══ RECORDS SUPPLIED
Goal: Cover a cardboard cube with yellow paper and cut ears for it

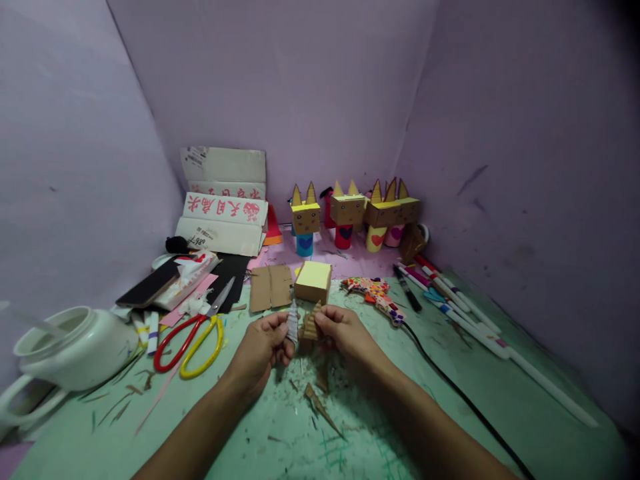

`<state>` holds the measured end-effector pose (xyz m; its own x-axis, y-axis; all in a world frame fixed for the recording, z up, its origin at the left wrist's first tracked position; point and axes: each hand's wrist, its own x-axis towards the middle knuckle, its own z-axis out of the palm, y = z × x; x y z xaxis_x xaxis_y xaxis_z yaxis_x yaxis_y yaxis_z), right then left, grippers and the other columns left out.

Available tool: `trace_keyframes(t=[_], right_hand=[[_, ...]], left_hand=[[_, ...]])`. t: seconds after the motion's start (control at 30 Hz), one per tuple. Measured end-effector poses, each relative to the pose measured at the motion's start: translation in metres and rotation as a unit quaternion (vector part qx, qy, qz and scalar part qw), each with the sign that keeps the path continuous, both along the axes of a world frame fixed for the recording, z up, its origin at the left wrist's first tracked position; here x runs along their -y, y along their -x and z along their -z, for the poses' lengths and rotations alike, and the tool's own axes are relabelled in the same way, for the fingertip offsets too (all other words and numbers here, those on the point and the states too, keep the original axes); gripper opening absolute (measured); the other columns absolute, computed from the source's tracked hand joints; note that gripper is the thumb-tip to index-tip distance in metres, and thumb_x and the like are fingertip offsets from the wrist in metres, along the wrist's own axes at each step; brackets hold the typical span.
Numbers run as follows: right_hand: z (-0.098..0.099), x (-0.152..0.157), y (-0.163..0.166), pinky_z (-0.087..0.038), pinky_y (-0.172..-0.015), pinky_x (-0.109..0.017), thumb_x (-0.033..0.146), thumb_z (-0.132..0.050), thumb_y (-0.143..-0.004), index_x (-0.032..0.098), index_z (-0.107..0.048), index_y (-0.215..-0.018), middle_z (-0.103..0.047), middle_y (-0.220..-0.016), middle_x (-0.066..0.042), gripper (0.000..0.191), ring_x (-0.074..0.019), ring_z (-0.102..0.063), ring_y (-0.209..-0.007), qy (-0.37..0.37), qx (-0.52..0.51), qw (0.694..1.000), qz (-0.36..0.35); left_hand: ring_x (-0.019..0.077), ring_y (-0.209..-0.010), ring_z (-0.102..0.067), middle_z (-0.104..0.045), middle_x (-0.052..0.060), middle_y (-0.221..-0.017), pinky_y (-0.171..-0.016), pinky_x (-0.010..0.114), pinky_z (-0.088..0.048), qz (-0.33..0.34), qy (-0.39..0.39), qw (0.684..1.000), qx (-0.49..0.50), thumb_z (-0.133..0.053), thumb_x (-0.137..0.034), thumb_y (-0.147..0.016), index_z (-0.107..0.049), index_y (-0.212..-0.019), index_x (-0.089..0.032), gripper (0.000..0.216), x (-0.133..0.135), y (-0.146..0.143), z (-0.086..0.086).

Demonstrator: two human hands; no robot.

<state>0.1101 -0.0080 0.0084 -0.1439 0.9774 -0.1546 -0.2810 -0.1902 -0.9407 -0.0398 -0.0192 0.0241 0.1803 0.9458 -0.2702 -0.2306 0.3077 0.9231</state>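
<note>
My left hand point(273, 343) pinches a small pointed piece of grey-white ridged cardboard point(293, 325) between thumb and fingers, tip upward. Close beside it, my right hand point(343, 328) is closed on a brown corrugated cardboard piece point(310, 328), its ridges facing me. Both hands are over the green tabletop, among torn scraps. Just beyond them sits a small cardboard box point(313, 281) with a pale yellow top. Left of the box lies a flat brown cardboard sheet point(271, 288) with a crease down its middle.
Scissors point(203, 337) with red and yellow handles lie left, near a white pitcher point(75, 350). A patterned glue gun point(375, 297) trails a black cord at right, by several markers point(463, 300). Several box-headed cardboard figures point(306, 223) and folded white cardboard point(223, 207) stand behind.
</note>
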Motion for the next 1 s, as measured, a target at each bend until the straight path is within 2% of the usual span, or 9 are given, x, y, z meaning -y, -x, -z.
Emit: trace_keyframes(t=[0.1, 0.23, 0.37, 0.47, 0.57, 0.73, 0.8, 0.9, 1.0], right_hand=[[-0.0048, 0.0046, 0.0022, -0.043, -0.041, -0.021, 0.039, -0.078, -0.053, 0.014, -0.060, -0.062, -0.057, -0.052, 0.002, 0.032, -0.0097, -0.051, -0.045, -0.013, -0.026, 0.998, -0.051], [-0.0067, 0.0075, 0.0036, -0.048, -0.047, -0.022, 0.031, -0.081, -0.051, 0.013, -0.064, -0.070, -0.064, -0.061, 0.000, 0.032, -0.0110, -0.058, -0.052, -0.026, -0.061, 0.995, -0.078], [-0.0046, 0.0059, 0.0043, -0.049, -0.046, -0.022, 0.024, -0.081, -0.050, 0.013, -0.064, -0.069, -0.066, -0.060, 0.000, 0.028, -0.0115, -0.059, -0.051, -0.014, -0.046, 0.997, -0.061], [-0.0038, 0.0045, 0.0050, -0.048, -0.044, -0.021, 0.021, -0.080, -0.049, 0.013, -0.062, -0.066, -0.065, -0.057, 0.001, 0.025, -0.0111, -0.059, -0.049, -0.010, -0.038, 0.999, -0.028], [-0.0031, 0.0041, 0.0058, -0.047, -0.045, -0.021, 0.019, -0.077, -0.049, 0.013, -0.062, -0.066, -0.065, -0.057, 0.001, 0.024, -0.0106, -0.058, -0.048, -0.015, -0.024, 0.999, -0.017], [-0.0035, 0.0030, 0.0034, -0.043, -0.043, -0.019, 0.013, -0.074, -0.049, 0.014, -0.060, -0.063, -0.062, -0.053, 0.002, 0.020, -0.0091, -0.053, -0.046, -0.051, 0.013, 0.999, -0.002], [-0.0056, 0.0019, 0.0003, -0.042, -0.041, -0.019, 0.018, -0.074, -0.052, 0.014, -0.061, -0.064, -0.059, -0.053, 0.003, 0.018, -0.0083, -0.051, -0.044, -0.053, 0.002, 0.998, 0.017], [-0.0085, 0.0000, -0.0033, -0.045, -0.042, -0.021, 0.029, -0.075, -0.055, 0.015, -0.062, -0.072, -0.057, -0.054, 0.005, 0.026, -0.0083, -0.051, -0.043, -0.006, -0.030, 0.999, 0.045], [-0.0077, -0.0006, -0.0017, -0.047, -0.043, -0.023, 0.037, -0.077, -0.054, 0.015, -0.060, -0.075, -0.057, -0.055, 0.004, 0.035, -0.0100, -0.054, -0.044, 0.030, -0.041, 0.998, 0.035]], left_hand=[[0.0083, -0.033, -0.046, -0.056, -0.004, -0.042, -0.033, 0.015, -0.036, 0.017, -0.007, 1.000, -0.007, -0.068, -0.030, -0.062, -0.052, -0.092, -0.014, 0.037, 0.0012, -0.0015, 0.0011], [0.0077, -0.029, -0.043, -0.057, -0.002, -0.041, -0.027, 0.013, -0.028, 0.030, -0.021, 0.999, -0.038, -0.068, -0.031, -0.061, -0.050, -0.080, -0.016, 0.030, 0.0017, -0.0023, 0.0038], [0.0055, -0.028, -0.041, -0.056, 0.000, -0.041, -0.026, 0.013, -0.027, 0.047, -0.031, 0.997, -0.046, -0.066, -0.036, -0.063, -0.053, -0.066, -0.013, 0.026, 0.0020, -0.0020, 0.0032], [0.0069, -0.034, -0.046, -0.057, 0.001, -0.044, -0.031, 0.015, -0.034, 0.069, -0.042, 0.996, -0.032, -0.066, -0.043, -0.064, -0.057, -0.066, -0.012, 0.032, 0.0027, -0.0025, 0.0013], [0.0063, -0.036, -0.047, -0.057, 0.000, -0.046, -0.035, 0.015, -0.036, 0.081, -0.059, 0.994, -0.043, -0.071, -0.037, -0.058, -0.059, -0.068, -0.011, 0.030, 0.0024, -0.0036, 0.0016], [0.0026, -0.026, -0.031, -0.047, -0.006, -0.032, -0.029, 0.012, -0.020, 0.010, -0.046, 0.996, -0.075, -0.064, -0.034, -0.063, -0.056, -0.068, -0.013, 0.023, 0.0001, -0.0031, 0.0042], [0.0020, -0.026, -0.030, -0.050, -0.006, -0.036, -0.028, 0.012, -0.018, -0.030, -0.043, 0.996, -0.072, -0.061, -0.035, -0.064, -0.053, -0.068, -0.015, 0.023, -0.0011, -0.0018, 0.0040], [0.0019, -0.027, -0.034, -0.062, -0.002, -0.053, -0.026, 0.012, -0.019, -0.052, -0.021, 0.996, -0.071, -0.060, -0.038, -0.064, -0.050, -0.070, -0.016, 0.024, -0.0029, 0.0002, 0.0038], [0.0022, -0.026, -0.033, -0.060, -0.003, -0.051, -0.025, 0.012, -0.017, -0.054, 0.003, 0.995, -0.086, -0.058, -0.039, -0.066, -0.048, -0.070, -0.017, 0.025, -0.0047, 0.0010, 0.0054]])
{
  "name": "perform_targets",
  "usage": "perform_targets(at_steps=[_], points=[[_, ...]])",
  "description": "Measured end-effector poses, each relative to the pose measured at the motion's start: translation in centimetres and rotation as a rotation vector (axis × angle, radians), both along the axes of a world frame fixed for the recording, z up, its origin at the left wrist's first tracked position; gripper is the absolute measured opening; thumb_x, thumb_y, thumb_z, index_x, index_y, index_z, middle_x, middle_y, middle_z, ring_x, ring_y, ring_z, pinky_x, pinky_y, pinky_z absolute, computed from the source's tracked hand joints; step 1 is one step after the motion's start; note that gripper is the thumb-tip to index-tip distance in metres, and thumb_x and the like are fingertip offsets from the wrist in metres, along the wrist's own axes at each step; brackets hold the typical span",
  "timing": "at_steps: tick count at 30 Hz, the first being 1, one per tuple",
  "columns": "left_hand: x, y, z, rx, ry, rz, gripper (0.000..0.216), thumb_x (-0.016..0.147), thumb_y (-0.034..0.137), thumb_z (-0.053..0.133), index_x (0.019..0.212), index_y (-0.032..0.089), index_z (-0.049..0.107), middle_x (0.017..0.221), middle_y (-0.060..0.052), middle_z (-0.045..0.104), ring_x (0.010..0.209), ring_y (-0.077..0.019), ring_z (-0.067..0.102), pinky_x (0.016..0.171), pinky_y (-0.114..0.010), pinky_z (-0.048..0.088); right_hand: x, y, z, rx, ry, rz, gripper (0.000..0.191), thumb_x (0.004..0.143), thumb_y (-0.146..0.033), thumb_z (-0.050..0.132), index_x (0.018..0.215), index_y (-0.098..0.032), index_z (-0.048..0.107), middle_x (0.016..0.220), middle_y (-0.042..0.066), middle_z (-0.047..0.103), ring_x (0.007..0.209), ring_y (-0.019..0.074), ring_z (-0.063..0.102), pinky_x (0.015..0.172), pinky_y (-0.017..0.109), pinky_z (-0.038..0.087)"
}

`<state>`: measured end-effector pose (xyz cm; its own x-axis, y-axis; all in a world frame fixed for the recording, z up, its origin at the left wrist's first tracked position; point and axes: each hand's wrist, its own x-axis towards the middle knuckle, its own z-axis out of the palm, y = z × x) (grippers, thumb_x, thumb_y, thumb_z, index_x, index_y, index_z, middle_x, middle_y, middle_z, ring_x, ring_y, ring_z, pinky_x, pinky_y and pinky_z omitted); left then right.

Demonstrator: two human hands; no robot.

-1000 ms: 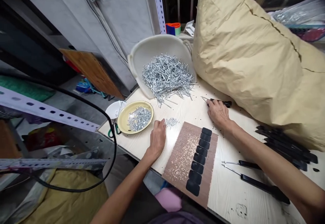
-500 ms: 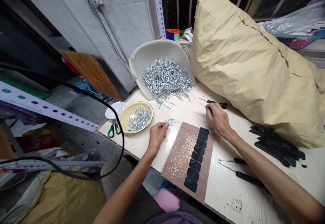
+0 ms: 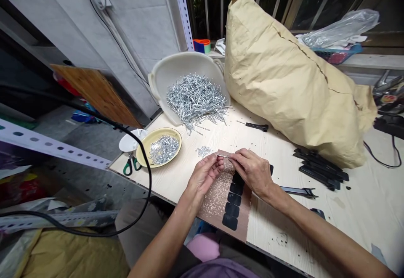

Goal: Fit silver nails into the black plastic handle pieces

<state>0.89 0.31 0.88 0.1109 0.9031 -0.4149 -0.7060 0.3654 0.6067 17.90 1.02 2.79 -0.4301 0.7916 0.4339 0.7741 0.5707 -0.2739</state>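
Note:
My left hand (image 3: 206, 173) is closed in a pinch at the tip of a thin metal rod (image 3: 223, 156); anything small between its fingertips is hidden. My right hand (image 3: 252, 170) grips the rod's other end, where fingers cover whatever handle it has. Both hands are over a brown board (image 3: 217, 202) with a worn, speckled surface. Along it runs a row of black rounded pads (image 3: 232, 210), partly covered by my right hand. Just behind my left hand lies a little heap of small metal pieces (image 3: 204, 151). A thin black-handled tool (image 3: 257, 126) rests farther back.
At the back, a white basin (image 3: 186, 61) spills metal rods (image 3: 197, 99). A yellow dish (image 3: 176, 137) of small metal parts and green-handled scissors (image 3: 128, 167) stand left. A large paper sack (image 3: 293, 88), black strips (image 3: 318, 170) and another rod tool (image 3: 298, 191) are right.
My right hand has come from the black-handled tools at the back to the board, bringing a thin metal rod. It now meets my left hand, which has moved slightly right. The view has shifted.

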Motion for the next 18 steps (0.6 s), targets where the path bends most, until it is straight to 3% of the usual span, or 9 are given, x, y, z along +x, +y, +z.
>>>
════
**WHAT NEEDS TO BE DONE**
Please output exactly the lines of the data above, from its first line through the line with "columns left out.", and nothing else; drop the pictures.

**ANSWER BOX**
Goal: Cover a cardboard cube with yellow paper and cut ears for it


`<state>` holds the measured end-effector pose (xyz m; its own x-axis, y-axis; all in a world frame fixed for the recording, z up, its origin at the left wrist's first tracked position; point and axes: each hand's wrist, its own x-axis towards the middle knuckle, its own z-axis out of the palm, y = z × x; x y z xaxis_x xaxis_y xaxis_z yaxis_x yaxis_y yaxis_z), right then left, grippers and the other columns left out.

This answer leaves nothing further to address.